I checked on dimethylether. It's a gas at room temperature. Which is why it's not used as a solvent. But it's an aerosol propellant.
 
LAH is great for reducing betaphenylnitrostyrenes to amphetamines and all sorts of other reactions, BUT is notoriously moisture sensitive and difficult, though not impossible, to use.
 
I checked on dimethylether. It's a gas at room temperature. Which is why it's not used as a solvent. But it's an aerosol propellant.

I did not suggest that the product was dimethyl ether - I said the compound I sought contained a methyl ether - I even provided an example and a possible alternative route.
 
BTW you don't even have to use red-al.

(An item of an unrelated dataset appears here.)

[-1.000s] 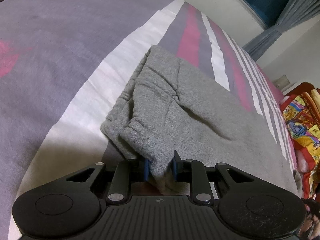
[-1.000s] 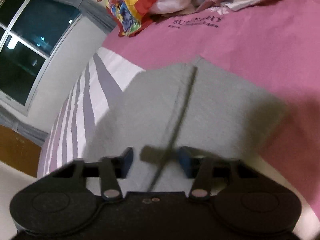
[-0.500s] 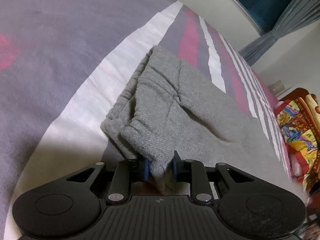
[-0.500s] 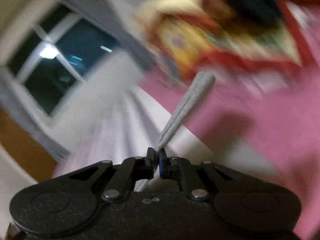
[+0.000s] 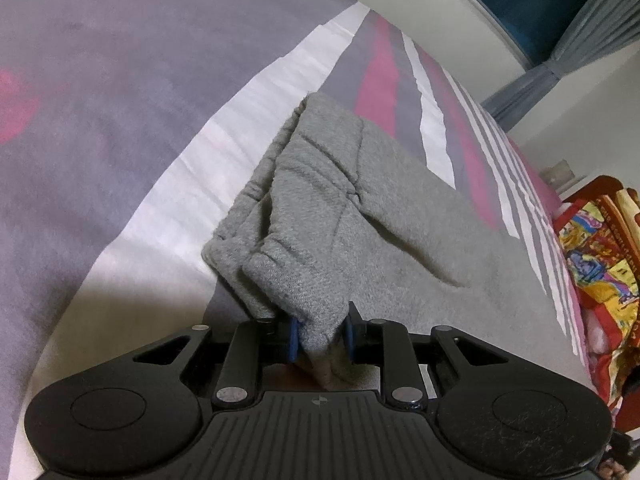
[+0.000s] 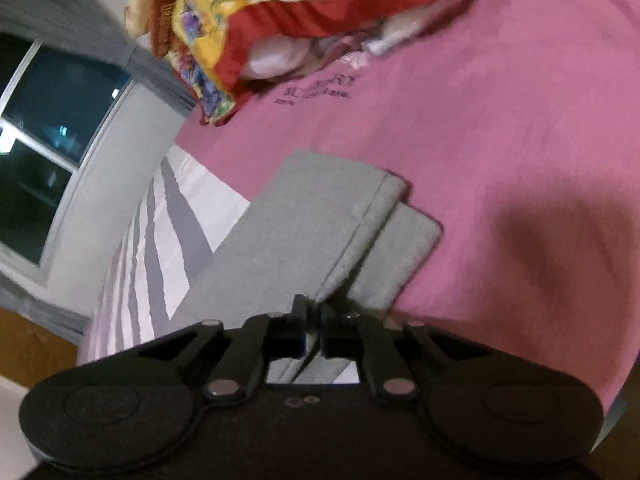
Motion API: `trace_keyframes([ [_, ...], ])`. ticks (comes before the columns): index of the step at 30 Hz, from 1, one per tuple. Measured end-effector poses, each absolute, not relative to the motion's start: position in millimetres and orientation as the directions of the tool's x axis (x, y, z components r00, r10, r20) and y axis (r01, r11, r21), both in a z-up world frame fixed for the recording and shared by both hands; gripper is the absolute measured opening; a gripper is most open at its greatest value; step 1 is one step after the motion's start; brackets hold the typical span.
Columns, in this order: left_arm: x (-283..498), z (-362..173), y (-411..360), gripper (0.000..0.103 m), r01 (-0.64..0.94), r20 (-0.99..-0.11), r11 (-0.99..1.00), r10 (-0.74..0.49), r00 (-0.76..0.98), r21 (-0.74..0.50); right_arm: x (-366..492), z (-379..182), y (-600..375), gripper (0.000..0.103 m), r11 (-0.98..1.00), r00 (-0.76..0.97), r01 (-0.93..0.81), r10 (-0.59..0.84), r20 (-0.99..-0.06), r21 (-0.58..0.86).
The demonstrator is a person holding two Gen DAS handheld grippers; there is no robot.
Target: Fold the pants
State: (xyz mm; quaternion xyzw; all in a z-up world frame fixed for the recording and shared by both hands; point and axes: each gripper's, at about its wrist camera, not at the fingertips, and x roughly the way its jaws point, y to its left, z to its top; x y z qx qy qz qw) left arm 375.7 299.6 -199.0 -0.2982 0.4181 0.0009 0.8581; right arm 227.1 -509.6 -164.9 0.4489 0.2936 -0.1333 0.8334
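Lifted since before, grey pants (image 6: 320,220) lie doubled, leg ends staggered, both jaws clamping their fabric.

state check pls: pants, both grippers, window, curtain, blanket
pants: folded lengthwise, waistband bunched, lying on the bed
left gripper: shut on the pants at the waistband
right gripper: shut on the pants along a leg edge
pant legs: one over the other, hems offset
window: closed, dark outside
curtain: drawn aside
blanket: crumpled in a heap
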Motion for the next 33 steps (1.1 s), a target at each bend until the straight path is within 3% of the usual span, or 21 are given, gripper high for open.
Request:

A metal reduction will work and NaBH4 is easy to handle.

Back in 2001, Dutch law controlled 2CB & 2CC but because of it's rarity and use in functional-MRI, 2CI was not controlled.... so we made a lot of it. We even paid all of the tax owing. I THINK it was being sold as 2CB which really annoyed us but I guess we were hardly acting in a moral manner. One of our friends just bought the powder (of the hydrochloride sale) and that wasit.

It took 2 days because it takes SO LONG to quench the red-al..

BTW for all of you venturers into the grey light, NONE the nitrostyrenes and nitropropenes are controlled under the UNODC, UK law or any EU law I have looked at. I guess they presume that controlling nitroethane would be enough. That is why, if you know who to ask, you can buy 2,5-dimethoxy nitrostyrenes & 2,5-dimethoxynitropropene in bulk. The same place will sell you 100Kg of the unsubstituted nitropropene. Last time I talked to the guy, he mentioned one group of guys who were buying 250Kg a week.

Now I'm guessing, but I do not believe that anyone working at the 250Kg scale are going to be using complex metal hydrides to produce their product. The cheapest is Fe + HCl (to nitroalkana) & Zn + NH4Cl which you can just leave running with an overhead stirrer going....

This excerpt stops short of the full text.